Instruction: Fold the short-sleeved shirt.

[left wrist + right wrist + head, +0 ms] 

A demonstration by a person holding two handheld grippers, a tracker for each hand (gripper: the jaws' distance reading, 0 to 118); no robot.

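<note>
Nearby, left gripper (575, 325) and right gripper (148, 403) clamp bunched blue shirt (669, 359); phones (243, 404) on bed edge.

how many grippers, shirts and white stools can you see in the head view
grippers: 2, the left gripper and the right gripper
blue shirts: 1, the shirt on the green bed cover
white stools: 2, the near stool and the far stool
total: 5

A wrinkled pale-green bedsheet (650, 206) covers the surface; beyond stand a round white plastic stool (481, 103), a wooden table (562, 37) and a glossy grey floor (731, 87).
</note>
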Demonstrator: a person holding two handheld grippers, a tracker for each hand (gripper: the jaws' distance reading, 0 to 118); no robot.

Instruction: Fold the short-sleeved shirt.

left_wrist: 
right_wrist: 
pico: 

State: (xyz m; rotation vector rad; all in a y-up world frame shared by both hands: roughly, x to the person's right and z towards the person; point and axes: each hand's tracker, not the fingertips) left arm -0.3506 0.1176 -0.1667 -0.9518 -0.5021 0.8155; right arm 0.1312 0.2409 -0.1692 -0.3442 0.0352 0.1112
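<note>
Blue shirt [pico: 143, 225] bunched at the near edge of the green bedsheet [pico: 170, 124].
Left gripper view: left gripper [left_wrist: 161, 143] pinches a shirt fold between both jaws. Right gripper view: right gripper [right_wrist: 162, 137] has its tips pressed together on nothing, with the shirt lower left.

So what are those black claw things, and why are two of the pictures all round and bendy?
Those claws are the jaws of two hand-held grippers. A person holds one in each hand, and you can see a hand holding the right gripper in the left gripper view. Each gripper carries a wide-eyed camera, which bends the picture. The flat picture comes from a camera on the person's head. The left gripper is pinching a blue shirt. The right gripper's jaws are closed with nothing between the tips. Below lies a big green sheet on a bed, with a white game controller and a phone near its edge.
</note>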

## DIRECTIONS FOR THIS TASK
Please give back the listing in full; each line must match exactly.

## ANSWER AREA
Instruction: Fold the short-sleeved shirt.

[left wrist + right wrist + head, +0 ms] 

A demonstration by a person holding two handheld grippers, a tracker for each hand (gripper: the jaws' distance reading, 0 to 118); no robot.

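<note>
Nearby, left gripper (575, 325) and right gripper (148, 403) clamp bunched blue shirt (669, 359); phones (243, 404) on bed edge.

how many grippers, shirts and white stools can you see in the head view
grippers: 2, the left gripper and the right gripper
blue shirts: 1, the shirt on the green bed cover
white stools: 2, the near stool and the far stool
total: 5

A wrinkled pale-green bedsheet (650, 206) covers the surface; beyond stand a round white plastic stool (481, 103), a wooden table (562, 37) and a glossy grey floor (731, 87).
</note>
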Demonstrator: a person holding two handheld grippers, a tracker for each hand (gripper: the jaws' distance reading, 0 to 118); no robot.

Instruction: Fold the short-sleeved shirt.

left_wrist: 
right_wrist: 
pico: 

State: (xyz m; rotation vector rad; all in a y-up world frame shared by both hands: roughly, x to the person's right and z towards the person; point and axes: each hand's tracker, not the fingertips) left arm -0.3506 0.1176 -0.1667 -0.9518 -0.5021 0.8155; right arm 0.1312 0.2409 -0.1692 -0.3442 0.0352 0.1112
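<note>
Blue shirt [pico: 143, 225] bunched at the near edge of the green bedsheet [pico: 170, 124].
Left gripper view: left gripper [left_wrist: 161, 143] pinches a shirt fold between both jaws. Right gripper view: right gripper [right_wrist: 162, 137] has its tips pressed together on nothing, with the shirt lower left.

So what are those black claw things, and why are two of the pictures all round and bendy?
Those claws are the jaws of two hand-held grippers. A person holds one in each hand, and you can see a hand holding the right gripper in the left gripper view. Each gripper carries a wide-eyed camera, which bends the picture. The flat picture comes from a camera on the person's head. The left gripper is pinching a blue shirt. The right gripper's jaws are closed with nothing between the tips. Below lies a big green sheet on a bed, with a white game controller and a phone near its edge.
</note>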

A complete answer has now been given.